Luxembourg particularly competitive in its connectivity
The DESI is a compound index, structured in five interdependent and weighted components:
- Connectivity (3rd): broadband coverage, 4G coverage, 5G readiness…
- Human capital (8th): basic digital skills, IT specialists, ICT graduates…
- Use of Internet services (12th): internet users, online banking and shopping…
- Integration of digital technology (19th): e-commerce, cloud, big data…
- Digital public services (14th): e-Government users, digital public services for businesses, Open Data…
The first component, connectivity, is undoubtedly Luxembourg’s forte: improving its score by almost six points, the Grand Duchy climbs the European ranking achieving 3rd place. The Commission emphasises in particular the high coverage for next generation broadband (NGA) and very high capacity networks (VHCN).
Although scoring better than the EU average regarding the human capital dimension, Luxembourg still lost one place compared to its 2019 grade and now ranks 8th. According to the DESI 2020, the Grand Duchy’s population is above average with regards to digital literacy and the share of ICT specialists as a percentage of the total employment. On the downside, the European Commission notes that the country still struggles with significant labour shortages in terms of ICT specialists.
As for the degree of Integration of digital technology by businesses, Luxembourg drops one place and now ranks 19th. This is the only dimension for which the Grand Duchy performs below average, mainly due to the low share of SMEs selling their products online or across the border. However, Luxembourg ranks well above the EU average in terms of enterprises analysing big data or sharing information online.
Finally, regarding digital public services, Luxembourg has been improving its score for two consecutive years, jumping from 18th (2018) to 14th (2020), with a score 73.7. The EU Commission particularly highlights Luxembourg’s performances in the provision of digital public services to businesses, scoring 99 out of 100. On the other hand, the authors still see room for improvement on the level of online interaction between public authorities and citizens, with only 58% of internet users engaging with e-Government services.
The improvement of daily life at the heart of the technological development
These results perfectly reflect Luxembourg’s recent efforts and investments in becoming a key player in the digital sector. The government programme, presented in December of 2018, expresses the desire to place digitalisation at the centre of priorities. This is how, for the first time, a Ministry for Digitalisation was created, with the goal of advancing the technological development and new strategies, as well as improving the citizens' daily life and administrative procedures. Thus, the human being centre is always at the centre of all the Luxembourg Government’s efforts. With its artificial intelligence (AI) strategy the Luxembourg Government puts the individual at the centre of all AI services supported in the Grand Duchy.
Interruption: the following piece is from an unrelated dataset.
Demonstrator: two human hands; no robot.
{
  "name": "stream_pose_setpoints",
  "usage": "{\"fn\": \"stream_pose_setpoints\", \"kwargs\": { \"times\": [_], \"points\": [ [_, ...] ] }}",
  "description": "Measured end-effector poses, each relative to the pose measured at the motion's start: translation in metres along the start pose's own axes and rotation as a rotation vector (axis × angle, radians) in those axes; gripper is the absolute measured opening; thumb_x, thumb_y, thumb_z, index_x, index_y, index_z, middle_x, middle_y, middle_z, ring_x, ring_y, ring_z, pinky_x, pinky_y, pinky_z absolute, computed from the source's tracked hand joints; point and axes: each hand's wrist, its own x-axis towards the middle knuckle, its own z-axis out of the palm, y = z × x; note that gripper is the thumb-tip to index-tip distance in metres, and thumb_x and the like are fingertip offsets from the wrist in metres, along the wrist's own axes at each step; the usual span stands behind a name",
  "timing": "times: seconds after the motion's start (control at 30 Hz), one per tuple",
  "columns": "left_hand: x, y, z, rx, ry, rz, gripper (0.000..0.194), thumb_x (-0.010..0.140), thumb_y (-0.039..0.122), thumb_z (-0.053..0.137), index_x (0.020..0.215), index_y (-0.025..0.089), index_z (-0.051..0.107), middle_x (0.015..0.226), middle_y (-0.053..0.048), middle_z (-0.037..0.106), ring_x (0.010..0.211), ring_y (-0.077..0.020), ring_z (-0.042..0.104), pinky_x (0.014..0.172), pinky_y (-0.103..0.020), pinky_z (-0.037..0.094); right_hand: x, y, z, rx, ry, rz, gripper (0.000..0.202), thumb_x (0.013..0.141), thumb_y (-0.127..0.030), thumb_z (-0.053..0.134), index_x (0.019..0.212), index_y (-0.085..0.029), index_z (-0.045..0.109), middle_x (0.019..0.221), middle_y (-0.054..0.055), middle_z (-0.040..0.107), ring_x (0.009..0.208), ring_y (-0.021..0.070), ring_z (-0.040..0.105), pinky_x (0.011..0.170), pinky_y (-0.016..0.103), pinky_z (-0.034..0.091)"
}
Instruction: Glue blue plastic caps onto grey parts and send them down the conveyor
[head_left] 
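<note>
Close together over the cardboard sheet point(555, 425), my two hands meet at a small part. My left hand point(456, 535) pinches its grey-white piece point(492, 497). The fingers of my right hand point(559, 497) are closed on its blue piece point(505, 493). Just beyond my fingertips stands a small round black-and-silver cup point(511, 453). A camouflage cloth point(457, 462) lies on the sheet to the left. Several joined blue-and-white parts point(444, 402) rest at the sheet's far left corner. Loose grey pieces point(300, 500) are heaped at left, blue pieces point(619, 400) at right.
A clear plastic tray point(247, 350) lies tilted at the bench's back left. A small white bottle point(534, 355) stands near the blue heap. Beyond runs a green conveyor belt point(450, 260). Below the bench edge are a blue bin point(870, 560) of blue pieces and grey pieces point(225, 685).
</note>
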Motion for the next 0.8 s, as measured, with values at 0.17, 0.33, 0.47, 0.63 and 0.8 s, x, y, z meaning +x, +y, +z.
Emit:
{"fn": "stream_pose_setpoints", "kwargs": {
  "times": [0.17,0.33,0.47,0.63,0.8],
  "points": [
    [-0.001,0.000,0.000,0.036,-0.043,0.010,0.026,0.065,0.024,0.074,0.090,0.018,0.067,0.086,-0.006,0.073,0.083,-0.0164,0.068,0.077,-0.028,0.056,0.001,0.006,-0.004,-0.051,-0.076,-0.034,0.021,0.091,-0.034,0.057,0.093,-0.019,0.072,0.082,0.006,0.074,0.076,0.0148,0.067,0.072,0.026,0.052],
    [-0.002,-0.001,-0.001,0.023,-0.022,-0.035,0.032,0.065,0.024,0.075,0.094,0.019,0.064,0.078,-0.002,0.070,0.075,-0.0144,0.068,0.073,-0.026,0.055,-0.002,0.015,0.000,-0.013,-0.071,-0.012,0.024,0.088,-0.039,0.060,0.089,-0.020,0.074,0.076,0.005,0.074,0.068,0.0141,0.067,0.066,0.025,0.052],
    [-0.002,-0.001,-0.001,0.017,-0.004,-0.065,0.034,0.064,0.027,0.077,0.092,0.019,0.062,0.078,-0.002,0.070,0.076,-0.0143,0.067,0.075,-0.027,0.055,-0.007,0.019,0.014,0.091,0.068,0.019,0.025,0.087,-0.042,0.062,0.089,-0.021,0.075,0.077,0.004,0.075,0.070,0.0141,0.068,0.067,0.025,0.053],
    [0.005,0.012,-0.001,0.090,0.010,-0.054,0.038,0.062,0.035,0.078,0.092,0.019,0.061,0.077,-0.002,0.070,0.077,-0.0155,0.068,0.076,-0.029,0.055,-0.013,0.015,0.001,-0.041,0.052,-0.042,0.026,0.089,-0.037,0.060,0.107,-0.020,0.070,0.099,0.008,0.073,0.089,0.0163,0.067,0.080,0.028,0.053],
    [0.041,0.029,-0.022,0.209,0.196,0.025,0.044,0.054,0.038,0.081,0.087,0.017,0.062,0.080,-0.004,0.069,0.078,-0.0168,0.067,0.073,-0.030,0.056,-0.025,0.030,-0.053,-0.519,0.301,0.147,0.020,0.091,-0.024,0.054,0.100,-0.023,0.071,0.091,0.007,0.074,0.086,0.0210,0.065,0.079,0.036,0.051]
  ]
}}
Furthermore, the Ministry of the Economy launched its Data-Driven Innovation Strategy in 2019, aiming to seize the latest digital technological developments to achieve the digital economy of tomorrow. The national strategy for the introduction of 5G technology in Luxembourg was presented in September 2018. On a European level, Luxembourg signed the Declaration of European Blockchain Partnership and the Declaration on cooperation on Artificial Intelligence. In the field of supercomputing, Luxembourg is not only a founding member of the Euro HighPerformance Computing Joint Undertaking (EuroHPC), but also its headquarters. The newly purchased Luxembourg supercomputer Meluxina, is another example of the Grand Duchy's actions in favour of a digital society.